**Work request**
Below are the entries. Transcribe exactly the lines from the one with "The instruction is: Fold" through the one with "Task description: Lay", ends included, and leave out all others.
====
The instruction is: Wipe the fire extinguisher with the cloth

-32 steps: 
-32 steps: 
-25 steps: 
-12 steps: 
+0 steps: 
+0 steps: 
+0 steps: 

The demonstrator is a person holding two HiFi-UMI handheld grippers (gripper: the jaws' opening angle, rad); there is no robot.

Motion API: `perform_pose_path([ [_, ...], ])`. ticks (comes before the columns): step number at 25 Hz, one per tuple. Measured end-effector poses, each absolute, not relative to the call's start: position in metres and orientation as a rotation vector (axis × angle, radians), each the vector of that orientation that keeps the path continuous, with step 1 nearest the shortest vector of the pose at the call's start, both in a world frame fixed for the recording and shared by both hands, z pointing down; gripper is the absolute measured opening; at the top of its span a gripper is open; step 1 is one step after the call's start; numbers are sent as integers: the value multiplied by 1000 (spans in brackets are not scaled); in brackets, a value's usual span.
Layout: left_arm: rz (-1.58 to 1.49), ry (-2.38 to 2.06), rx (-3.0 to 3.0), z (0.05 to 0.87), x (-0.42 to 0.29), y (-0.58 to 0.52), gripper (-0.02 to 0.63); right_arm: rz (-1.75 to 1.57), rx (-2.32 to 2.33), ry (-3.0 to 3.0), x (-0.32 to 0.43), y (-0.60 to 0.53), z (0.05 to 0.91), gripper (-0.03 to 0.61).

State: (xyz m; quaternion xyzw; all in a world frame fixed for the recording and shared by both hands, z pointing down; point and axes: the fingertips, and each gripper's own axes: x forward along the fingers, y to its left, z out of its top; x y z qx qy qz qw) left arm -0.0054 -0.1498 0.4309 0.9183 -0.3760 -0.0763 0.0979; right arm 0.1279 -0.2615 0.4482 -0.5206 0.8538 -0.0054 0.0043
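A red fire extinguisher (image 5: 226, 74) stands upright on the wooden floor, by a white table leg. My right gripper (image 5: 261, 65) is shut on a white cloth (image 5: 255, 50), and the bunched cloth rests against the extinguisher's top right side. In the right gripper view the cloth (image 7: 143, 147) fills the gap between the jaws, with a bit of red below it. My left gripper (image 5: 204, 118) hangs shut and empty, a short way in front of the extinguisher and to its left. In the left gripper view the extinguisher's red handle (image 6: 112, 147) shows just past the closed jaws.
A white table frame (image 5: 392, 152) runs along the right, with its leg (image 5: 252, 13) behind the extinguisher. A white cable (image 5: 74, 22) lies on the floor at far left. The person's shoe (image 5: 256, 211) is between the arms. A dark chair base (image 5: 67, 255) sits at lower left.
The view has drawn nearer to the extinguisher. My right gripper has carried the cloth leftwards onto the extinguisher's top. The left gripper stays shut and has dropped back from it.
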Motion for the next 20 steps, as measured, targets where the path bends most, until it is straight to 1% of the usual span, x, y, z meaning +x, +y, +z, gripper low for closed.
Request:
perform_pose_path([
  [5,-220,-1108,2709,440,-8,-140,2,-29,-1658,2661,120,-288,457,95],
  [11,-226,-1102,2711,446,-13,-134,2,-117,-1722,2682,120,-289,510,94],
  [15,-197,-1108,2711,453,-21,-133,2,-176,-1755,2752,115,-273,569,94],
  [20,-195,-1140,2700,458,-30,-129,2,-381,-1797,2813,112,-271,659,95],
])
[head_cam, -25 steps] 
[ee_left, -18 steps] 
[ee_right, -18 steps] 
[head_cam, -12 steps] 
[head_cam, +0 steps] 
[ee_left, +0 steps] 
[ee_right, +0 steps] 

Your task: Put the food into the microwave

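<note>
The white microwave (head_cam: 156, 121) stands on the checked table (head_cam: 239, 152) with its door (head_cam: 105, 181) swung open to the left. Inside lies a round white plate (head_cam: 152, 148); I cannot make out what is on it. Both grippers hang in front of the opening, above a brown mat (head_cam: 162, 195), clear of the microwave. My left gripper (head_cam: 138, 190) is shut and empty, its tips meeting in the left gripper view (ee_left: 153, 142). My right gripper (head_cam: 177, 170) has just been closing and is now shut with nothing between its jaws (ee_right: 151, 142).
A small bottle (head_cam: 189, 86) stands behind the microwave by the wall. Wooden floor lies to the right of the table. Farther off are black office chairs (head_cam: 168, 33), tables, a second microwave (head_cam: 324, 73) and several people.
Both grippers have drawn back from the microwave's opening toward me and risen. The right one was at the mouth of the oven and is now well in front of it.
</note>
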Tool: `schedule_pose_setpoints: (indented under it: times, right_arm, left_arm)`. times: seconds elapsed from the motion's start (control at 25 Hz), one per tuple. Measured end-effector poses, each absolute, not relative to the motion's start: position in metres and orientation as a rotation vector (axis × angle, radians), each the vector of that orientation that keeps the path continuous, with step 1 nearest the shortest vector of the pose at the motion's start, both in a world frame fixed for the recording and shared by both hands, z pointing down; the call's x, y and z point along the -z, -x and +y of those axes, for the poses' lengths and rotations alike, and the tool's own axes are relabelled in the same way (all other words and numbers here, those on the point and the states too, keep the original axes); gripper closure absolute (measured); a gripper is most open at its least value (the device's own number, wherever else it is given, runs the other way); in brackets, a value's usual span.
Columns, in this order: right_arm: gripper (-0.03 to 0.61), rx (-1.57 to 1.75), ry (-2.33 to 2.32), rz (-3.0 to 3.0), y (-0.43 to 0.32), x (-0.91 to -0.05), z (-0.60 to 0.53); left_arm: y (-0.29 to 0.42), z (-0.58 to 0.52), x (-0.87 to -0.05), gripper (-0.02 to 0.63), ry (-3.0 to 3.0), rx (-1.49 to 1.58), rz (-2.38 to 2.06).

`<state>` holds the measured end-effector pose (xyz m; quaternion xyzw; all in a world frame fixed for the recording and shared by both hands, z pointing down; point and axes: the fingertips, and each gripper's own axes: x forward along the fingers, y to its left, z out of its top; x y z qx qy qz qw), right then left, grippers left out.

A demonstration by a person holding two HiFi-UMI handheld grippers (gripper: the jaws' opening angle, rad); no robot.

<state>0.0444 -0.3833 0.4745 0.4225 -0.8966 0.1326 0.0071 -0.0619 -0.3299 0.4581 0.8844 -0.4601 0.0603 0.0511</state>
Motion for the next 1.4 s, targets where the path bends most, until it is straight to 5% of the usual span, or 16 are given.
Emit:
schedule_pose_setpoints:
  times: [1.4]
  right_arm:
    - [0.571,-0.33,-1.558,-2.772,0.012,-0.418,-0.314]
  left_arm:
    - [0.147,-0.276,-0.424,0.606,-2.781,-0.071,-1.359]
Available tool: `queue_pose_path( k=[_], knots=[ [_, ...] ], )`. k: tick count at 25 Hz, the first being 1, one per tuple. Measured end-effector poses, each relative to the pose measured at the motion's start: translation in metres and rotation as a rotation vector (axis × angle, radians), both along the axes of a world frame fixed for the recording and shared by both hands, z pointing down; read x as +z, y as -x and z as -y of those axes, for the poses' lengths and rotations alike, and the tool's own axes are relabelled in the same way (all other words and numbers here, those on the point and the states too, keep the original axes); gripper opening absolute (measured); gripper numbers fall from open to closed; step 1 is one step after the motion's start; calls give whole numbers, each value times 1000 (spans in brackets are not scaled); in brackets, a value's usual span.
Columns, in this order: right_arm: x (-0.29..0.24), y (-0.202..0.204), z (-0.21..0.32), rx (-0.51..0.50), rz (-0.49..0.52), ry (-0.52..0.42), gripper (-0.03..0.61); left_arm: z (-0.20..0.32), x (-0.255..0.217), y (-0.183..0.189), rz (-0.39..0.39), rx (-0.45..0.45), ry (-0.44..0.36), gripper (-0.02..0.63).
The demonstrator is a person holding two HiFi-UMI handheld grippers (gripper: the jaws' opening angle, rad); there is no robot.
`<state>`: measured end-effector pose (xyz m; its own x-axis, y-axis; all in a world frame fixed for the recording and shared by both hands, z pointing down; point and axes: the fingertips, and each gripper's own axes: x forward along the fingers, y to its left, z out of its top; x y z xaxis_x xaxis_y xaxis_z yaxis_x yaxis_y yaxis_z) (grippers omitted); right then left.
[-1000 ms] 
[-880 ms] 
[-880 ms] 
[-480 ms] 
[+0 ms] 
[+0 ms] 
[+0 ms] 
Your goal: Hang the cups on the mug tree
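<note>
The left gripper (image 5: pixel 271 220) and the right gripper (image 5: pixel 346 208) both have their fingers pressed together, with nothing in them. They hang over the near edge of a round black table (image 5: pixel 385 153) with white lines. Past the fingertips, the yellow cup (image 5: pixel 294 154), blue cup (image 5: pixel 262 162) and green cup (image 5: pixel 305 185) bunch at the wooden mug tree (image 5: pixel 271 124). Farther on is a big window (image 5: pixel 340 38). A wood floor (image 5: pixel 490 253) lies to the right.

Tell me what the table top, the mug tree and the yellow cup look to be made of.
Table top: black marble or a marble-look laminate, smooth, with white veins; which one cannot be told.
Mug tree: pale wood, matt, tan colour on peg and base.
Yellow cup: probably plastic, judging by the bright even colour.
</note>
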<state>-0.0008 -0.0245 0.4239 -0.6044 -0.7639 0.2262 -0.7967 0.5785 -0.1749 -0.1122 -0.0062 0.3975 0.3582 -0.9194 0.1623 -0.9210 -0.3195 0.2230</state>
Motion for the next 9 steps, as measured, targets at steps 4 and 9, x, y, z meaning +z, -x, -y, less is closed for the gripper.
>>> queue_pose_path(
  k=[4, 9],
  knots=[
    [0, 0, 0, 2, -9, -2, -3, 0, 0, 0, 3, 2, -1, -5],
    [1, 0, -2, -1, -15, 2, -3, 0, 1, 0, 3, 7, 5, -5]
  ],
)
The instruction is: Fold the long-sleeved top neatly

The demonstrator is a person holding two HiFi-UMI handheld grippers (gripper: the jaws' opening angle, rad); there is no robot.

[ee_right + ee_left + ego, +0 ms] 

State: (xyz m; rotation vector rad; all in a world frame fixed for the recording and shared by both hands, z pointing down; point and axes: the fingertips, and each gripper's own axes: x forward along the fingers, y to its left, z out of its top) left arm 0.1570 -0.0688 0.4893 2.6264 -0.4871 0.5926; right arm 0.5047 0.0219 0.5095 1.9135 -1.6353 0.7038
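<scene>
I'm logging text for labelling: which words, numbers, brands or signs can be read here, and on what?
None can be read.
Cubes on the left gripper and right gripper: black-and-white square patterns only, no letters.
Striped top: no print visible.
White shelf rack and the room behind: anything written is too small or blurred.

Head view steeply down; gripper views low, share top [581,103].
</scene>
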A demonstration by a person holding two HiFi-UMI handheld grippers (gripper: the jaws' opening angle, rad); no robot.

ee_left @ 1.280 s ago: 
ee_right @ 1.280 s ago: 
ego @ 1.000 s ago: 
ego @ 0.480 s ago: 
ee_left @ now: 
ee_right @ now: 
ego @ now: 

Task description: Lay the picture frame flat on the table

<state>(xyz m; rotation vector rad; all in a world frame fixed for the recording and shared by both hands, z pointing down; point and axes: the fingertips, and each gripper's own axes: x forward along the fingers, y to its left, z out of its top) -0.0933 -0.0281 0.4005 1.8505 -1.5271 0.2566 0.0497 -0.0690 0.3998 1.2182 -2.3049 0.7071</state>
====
**Exercise result**
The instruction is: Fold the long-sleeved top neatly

The demonstrator is a person holding two HiFi-UMI handheld grippers (gripper: the jaws' opening angle, rad); there is no robot.

[ee_right + ee_left + ego, +0 ms] 

State: (xyz m; rotation vector rad; all in a world frame fixed for the recording and shared by both hands, z pointing down; point and axes: the fingertips, and each gripper's own axes: x forward along the fingers, y to its left, z out of its top) left arm 0.1570 -0.0688 0.4893 2.6264 -0.4871 0.5926; right arm 0.5047 0.0219 0.5095 1.9135 -1.6353 0.7038
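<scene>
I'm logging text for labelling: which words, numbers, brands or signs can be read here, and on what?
None can be read.
Cubes on the left gripper and right gripper: black-and-white square patterns only, no letters.
Striped top: no print visible.
White shelf rack and the room behind: anything written is too small or blurred.

Head view steeply down; gripper views low, share top [581,103].
</scene>
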A demonstration by a person holding two HiFi-UMI handheld grippers (gripper: the jaws' opening angle, rad); no robot.

ee_left @ 1.280 s ago: 
ee_right @ 1.280 s ago: 
ego @ 1.000 s ago: 
ego @ 0.480 s ago: 
ee_left @ now: 
ee_right @ now: 
ego @ now: 

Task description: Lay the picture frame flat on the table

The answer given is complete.